# Father’s Day Biscuits & Gravy!



## civilsmoker (Jun 21, 2020)

Woke up this morning and my wife asked if I would like some biscuits and gravy as she handed me a nice tall insulated iced Coke Zero with lime!!!  She knows what makes me tick for sure.

Here are her hand made biscuits, I don’t know how she does it other than I know she uses the recipient from the “professional cookbook”.   She weighs out all the dry ingredients...







The gravy is made with 16 oz of breakfast sausage that is seared and crumbled with a fork while cooking. Once to a medium color of sear, a 1/3C of flour and butter is added and cooked till the flour starts to turn just a bit of color. Then 3C milk 1C heavy cream is added. Be sure to stir always on mid heat from this point on. It is seasoned with 2.5-3 tsp of old bay, 1tsp rubbed sage, and S&P. Keep stirring till a very light boil and it thickens, I then put it on a very very low simmer till the biscuits are ready. If it’s more than 3 or 4 min I will add a 1/4-1/3C of cold milk to stop the cooking and keep it the right thickness.

My fav is to serve it with some sunny side eggs and a homemade raspberry jam biscuit.





Simple but heaven!






Pure Yolk Money!!!


----------



## sawhorseray (Jun 21, 2020)

My wife loves biscuits and gravy and has ordered them just about every time we've ever gone out for brekky. She told me yesterday that as long as we're going to be locked down for the rest of our lives if I really loved her I'd make biscuits and gravy for her. I hate biscuits and gravy for breakfast, maybe  with a few eggs and some bacon I could tolerate it, maybe a chicken fried steak would help.

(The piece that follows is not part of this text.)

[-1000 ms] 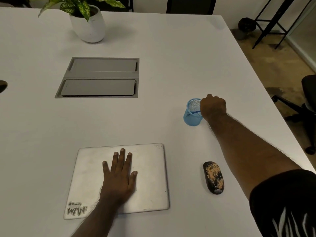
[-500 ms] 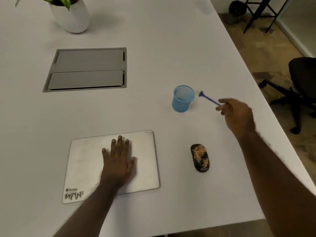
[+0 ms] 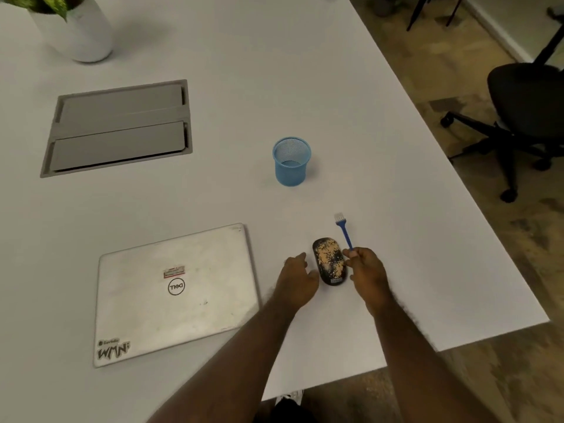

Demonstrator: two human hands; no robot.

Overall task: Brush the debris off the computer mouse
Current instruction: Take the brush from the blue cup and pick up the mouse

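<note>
Head view: black oval computer mouse (image 3: 330,261) speckled with tan debris, on white tabletop (image 3: 351,117) between both hands. Right hand (image 3: 367,271) pinches a small blue-handled brush (image 3: 344,230), bristles up. Left hand (image 3: 297,277) loosely open beside the mouse. Risk: unsteadied mouse may skid; debris scatters. Change: left hand was on the silver laptop (image 3: 174,294).

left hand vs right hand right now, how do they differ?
The right hand pinches the small blue brush with white bristles; the left hand holds nothing. The right hand is curled shut on the handle; the left hand is loosely open. The left hand sits at the left side of the debris-covered black computer mouse, the right hand at its right. Both hang close to the mouse on the white table.
</note>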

I reckon I'll make a little ten pound batch of breakfast sausage, I use Rytec's recipe, works every time . I give you a Like for making your wife happy, happy wife happy life. What's the biscuit recipe? RAY


----------



## 6GRILLZNTN (Jun 21, 2020)

Now that's what I'm talking about.  Huge Like, and points to boot.  That plate looks delish!

Dave


----------



## civilsmoker (Jun 21, 2020)

sawhorseray said:


> My wife loves biscuits and gravy and has ordered them just about every time we've ever gone out for brekky. She told me yesterday that as long as we're going to be locked down for the rest of our lives if I really loved her I'd make biscuits and gravy for her. I hate biscuits and gravy for breakfast, maybe  with a few eggs and some bacon I could tolerate it, maybe a chicken fried steak would help. I reckon I'll make a little ten pound batch of breakfast sausage, I use Rytec's recipe, works every time . I give you a Like for making your wife happy, happy wife happy life. What's the biscuit recipe? RAY



Thanks for the like and sorry man, a good chicken fried steak is one of my favs!  The I’m not a baker but the recipe is from the professional chef v7. It was a pricy purchase but well worth it!!


----------



## civilsmoker (Jun 21, 2020)

5GRILLZNTN said:


> Now that's what I'm talking about.  Huge Like, and points to boot.  That plate looks delish!
> 
> Dave



Thanks Dave!  It’s a keeper in my book!


----------



## yankee2bbq (Jun 22, 2020)

Looks really good!
LIKE!


----------



## Steve H (Jun 22, 2020)

I'm not a lover of runny eggs. But the sausage and gravy on those biscuits look excellent!


----------



## chopsaw (Jun 22, 2020)

Nice civil . One of our favorites around here . I don't make scratch biscuits , but make some good sausage gravy . Most places I've ordered it can't come close . I like the " cold milk " trick . I'll keep that in the play book . 
Perfect cook on the eggs . All runny yolk is were it's at .


----------



## Bearcarver (Jun 22, 2020)

Looks Excellent, Civil !!!
Nice Job, by the Little Woman!!
You are Blessed!
Like.

Bear


----------



## civilsmoker (Jun 22, 2020)

yankee2bbq said:


> Looks really good!
> LIKE!


Thanks yankee!  Its a tasty treat for sure!



Steve H said:


> I'm not a lover of runny eggs. But the sausage and gravy on those biscuits look excellent!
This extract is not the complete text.